▸ Material provided:
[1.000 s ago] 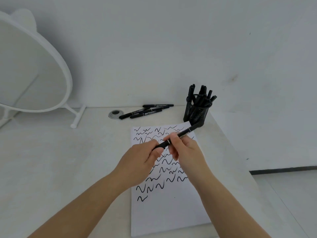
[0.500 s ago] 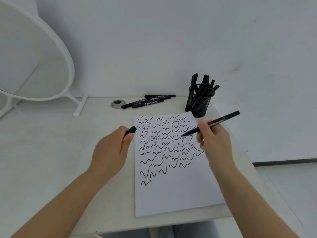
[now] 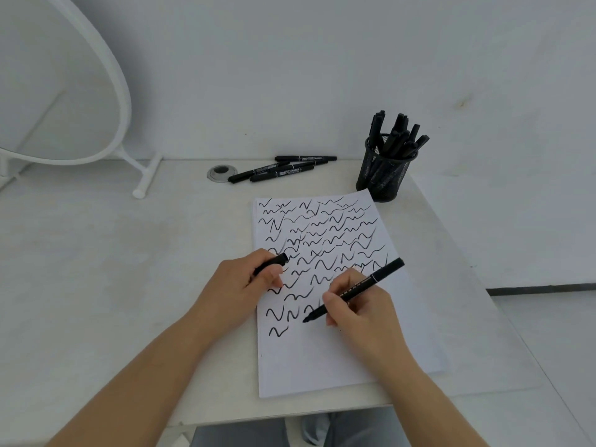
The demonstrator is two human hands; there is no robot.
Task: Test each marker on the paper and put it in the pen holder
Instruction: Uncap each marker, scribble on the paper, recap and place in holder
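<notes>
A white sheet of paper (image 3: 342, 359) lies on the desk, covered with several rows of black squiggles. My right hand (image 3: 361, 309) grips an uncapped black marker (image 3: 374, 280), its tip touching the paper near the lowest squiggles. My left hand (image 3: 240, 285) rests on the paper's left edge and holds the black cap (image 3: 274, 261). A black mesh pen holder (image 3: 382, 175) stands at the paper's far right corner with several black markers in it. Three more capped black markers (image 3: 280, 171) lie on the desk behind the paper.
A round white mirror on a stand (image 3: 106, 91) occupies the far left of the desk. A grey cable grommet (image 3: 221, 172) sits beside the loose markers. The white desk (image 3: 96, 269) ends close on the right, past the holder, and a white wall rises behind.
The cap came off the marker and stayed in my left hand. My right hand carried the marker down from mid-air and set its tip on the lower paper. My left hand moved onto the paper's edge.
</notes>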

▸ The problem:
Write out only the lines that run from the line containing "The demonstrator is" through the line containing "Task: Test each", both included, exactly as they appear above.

▸ Finished exercise:
The demonstrator is two human hands; there is no robot.
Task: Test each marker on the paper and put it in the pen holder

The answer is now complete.